Ela explica que a transição para uma jornada de quatro ou cinco dias com possibilidade de cargas horárias de 36 ou 40 horas semanais, precisa ser baseada em uma discussão tripartite entre governo, empregadores e trabalhadores. É essencial que, seja qual for a mudança, que seja implementada de maneira gradual e responsável, com o objetivo de mitigar os impactos, principalmente para micro e pequenos empresários.
“Uma variável que precisa ser pensada é que, a depender da jornada a ser aprovada futuramente, o impacto sobre micro e pequenos empresários, a maior parte no país – pode ocorrer aumento de custos, aumento de preços de venda, da informalidade e da ampliação da ‘pejotização’, fechamento do negócio, exigindo uma gestão administrativa mais competente e intervenções governamentais ainda não discutidas para apoio a esse segmento empresarial, visando suportar essa mudança”, enfatiza a especialista.

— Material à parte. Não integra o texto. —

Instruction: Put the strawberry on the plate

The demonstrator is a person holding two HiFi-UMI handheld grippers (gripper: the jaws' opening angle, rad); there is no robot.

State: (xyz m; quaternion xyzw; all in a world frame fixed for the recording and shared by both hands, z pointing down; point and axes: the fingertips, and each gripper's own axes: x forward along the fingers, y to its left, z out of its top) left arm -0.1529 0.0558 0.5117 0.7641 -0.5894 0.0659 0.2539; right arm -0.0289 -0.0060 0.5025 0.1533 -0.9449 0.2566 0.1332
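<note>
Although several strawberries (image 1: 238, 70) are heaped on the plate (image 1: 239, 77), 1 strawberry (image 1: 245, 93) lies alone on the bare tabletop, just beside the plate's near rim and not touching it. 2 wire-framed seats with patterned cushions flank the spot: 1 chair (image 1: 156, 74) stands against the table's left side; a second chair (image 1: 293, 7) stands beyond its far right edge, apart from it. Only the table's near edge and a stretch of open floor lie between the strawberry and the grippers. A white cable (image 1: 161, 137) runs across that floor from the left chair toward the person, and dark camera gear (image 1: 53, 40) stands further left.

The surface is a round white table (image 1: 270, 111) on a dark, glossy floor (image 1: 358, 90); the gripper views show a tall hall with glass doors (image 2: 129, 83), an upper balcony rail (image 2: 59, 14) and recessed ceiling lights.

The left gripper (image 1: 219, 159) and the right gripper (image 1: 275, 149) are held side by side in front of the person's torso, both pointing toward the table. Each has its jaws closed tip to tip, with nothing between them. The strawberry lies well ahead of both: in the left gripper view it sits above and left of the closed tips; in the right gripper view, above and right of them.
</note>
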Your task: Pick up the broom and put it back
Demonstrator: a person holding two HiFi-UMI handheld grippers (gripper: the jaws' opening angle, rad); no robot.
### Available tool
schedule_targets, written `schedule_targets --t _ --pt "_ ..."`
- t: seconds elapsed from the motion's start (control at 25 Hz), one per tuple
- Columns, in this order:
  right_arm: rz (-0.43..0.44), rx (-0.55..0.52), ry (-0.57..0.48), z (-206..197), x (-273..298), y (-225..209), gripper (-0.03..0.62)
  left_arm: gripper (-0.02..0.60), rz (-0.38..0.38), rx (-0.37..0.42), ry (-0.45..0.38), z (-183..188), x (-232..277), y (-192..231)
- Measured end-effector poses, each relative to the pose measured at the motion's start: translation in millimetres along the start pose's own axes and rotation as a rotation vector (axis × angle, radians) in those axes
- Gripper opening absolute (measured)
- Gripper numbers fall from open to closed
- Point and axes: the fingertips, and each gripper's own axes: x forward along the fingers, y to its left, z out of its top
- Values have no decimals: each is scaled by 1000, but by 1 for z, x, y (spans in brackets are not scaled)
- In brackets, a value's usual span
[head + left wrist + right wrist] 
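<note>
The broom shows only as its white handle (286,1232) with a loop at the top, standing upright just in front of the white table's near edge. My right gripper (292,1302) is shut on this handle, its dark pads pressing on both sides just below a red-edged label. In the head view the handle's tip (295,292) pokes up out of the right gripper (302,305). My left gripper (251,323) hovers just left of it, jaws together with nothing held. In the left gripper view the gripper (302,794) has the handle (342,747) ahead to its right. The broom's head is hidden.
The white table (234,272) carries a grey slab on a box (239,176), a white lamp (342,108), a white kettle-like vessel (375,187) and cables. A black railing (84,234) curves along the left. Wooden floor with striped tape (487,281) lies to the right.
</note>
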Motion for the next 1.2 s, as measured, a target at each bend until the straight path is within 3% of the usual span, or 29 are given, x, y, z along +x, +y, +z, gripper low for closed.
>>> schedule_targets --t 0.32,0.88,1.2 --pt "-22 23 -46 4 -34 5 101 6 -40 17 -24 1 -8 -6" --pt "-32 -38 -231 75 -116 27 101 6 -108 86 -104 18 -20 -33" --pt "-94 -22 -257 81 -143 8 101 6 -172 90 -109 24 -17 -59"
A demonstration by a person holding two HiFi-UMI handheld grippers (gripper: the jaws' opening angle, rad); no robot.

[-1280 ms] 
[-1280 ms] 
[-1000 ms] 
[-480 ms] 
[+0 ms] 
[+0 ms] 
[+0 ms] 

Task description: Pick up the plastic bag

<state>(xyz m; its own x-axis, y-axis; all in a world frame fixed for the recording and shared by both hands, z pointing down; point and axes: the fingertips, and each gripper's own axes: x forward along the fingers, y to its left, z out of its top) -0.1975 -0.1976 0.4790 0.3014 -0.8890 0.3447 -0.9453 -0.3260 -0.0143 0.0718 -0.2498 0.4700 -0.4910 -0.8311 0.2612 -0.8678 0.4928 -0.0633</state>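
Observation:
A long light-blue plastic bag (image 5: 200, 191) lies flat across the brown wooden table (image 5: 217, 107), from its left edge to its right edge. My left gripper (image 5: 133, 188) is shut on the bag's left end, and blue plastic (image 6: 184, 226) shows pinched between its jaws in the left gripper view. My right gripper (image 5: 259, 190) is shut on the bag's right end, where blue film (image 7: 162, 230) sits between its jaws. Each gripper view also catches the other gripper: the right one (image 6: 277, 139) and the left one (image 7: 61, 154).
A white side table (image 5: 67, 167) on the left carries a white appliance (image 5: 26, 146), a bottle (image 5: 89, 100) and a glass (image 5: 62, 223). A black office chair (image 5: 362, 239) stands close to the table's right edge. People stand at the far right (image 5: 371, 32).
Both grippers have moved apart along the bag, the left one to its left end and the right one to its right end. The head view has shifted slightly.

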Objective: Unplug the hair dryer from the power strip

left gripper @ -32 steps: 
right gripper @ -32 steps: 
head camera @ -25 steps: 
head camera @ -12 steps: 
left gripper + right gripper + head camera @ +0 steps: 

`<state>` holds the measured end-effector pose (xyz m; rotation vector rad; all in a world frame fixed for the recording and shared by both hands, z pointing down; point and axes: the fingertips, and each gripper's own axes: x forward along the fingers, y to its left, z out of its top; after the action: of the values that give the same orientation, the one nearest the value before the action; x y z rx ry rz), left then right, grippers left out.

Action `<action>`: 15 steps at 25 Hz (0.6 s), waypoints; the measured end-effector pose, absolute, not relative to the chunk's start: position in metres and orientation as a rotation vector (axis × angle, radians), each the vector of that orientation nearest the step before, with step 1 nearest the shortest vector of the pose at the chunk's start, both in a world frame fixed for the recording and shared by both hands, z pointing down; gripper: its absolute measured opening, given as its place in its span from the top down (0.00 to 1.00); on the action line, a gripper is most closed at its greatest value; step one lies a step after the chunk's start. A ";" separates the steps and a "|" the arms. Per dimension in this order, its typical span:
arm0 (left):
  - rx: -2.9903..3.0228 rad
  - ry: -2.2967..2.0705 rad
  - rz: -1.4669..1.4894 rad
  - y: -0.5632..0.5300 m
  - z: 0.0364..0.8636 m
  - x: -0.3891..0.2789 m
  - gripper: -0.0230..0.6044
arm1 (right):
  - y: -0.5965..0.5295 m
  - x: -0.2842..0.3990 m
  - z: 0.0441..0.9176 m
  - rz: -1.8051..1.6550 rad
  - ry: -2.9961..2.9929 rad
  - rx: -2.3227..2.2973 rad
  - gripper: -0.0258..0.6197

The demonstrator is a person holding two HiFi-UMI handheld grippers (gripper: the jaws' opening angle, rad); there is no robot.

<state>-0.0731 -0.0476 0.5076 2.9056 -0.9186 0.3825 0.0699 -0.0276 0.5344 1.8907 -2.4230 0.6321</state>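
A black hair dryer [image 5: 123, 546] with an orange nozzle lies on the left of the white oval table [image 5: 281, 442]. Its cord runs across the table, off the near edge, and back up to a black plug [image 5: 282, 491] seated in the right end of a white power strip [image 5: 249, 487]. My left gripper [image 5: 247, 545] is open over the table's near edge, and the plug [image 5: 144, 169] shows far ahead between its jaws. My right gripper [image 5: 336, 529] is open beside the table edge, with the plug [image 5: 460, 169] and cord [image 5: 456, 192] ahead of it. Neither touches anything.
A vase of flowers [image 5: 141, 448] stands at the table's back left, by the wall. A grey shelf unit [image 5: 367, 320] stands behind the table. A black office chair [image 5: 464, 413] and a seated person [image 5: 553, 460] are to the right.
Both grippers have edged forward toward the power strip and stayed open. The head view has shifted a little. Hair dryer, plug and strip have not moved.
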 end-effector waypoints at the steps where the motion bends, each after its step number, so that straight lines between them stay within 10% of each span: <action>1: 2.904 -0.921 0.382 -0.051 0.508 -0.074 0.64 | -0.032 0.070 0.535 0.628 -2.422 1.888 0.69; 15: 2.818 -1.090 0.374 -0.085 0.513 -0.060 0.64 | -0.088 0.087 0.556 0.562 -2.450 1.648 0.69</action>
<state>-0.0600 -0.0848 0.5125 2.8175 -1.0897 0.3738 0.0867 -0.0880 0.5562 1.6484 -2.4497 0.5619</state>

Para os trabalhadores, a proposta representa uma transformação positiva na qualidade de vida e bem-estar, desde que esses não se sobrecarreguem ao adicionar outros vínculos (bicos) com o tempo eventualmente conquistado com essa proposta. Ao repensar o modelo de trabalho, ela oferece a oportunidade de discutir o papel do trabalho nas grandes cidades, onde o tempo de deslocamento também precisa ser considerado como um fator de desgaste. Repensar a jornada de trabalho e seu impacto na vida do trabalhador é, portanto, uma discussão de justiça social e de saúde coletiva.
“Ao abrirmos para o diálogo, podemos construir um ambiente laboral que respeite as demandas contemporâneas e traga benefícios para todos os envolvidos. Por isso, acredito que encontrar um meio termo entre 6 X 1 e 4 X 3 seja, nesse momento, o ideal. Afinal, o futuro do trabalho diz respeito a toda a sociedade, que só tem a ganhar com um país mais produtivo, saudável e justo”, conclui Ana Paula Teixeira.